Vergonhosa também são as tentativas do filme em gerar humor, sendo impressionante que mesmo atores acostumados e competentes em comédia como Tatum e Kunis sejam incapazes de fazer funcionar os interlúdios cômicos. Isso apenas denuncia a qualidade do texto e da direção que consegue até anular o timing e carisma dos atores, afinal piadas sobre sangue e absorventes menstruais não são exatamente ouro cômico. Aliás, todas as atuações são rígidas, mecânicas e pouco convincentes, Eddie Redmayne, por exemplo, parece estar fazendo uma imitação de Voldemort (de Harry Potter) com problemas de garganta, enquanto Kunis parece possuída pela Kristen Stewart em sua época de Crepúsculo já que se limita a um olhar vazio e a morder os lábios constantemente. Por sua vez, a caracterização da família russa de Júpiter é uma caricatura grosseira que beira o puro preconceito.

Se a história e os personagens não convencem, pelo menos as cenas de ação salvam, assim como nos dois últimos Matrix, não é? Não, infelizmente não. As cenas de ação são burocráticas, sem energia ou encantamento. São também prejudicadas pela direção picotada e os movimentos incessantes de câmera que muitas vezes não conseguem construir uma sensação de espacialidade clara em uma simples perseguição. Os efeitos especiais também prejudicam, já que muitas vezes temos a clara sensação de que apenas vemos Tatum contracenando com um chroma key vazio. Por cima de tudo isso ainda temos o 3D que acrescenta uma camada maior de incômodo, já que muitos embates acontecem à noite ou em cenários escuros, os óculos 3D escurecem tudo ainda mais e atrapalham mais do que ajudam.

A música também não ajuda já que ela está o tempo todo tentando forçar a sensação de que tudo que vemos é incrivelmente épico e grandioso quando as imagens estão muito longe disso.
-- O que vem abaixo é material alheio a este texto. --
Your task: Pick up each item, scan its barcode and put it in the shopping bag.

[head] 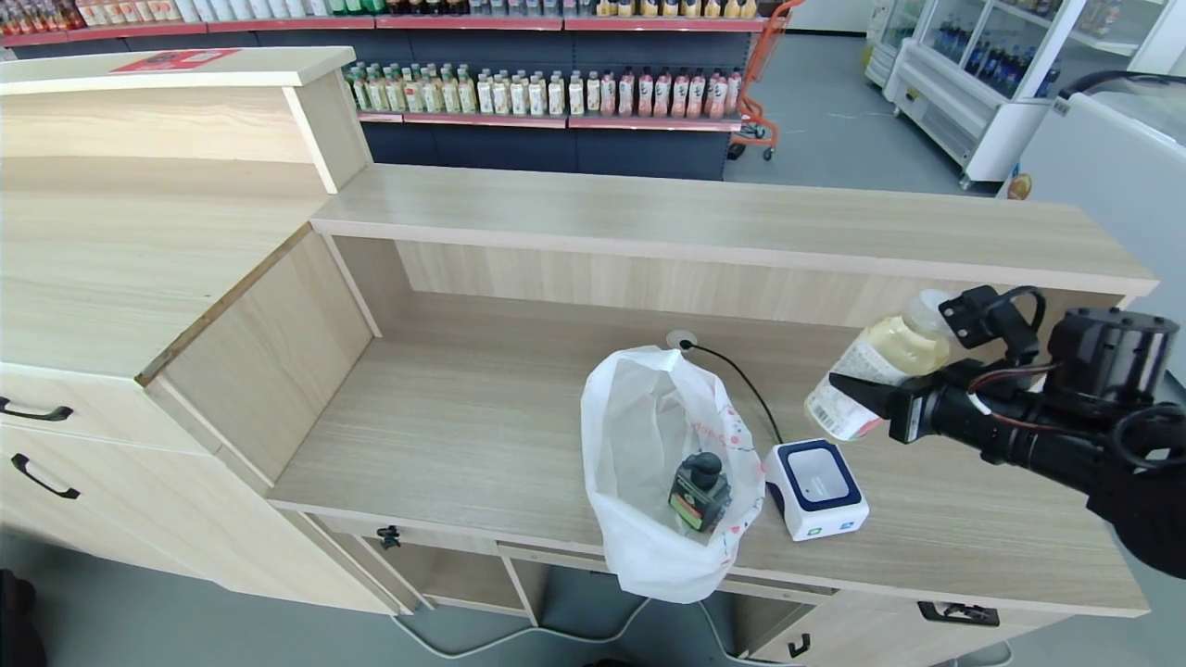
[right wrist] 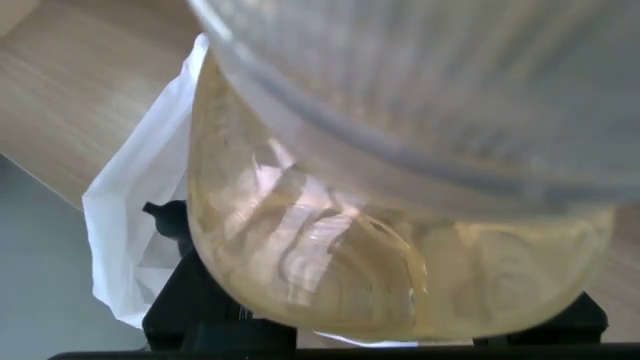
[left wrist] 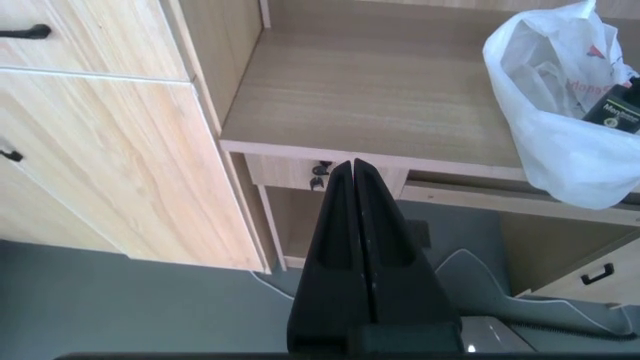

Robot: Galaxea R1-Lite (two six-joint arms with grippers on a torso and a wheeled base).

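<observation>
The bottle (head: 894, 352) of pale yellow liquid is up in the air to the right of the scanner (head: 815, 486), tilted with its cap pointing up and away and its labelled base end pointing down toward the table (head: 445, 417). The right claw (head: 885, 396) is clenched around its lower body. Judging from this, the step in hand is the scan: the bottle is lifted but not yet over the scanner's blue-framed window, which sits just right of the shopping bag (head: 639, 482). The next move likely calls for carrying the bottle left and lower and turning it until the barcode on the label faces that window, though I cannot tell where on the label the barcode lies. After that comes the drop into the bag, whose mouth stands open with a small dark bottle (head: 700, 491) already inside. The left claw (left wrist: 353, 230) is pressed shut on nothing, low in front of the table's edge
</observation>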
Chega a impressionar que o ótimo compositor Michael Giacchino tenha feito um trabalho tão exagerado e equivocado, principalmente se lembrarmos de seu trabalho nos recentes Star Trek, nos quais ele consegue realmente criar uma atmosfera de grandiosidade e escala sem nunca parecer excessivo ou intrusivo.

O design de produção é a única coisa que se salva, já que os aparatos, naves e cenários tem visuais realmente interessantes e criam um universo que poderia sim abrigar boas histórias, uma pena que não seja este o caso e temos mais de duas horas de pura masturbação mental enquanto o filme se entrega a uma série de traições e esquemas entre a realeza espacial, gerando uma série de reviravoltas que servem apenas para alongar o filme mais do que deveria. Na verdade, a única surpresa da narrativa é que o personagem interpretado por Sean Bean não encontra o desfecho habitual reservado aos personagens do ator.

O Destino de Júpiter é um filme tão auto-indulgente e assoberbado que sequer percebe se tratar de uma bricolagem rasteira de um conjunto de trabalhos melhores. Não fosse a absoluta certeza que a obra tem em sua superioridade artística e intelectual, o resultado poderia ser minimamente aproveitável.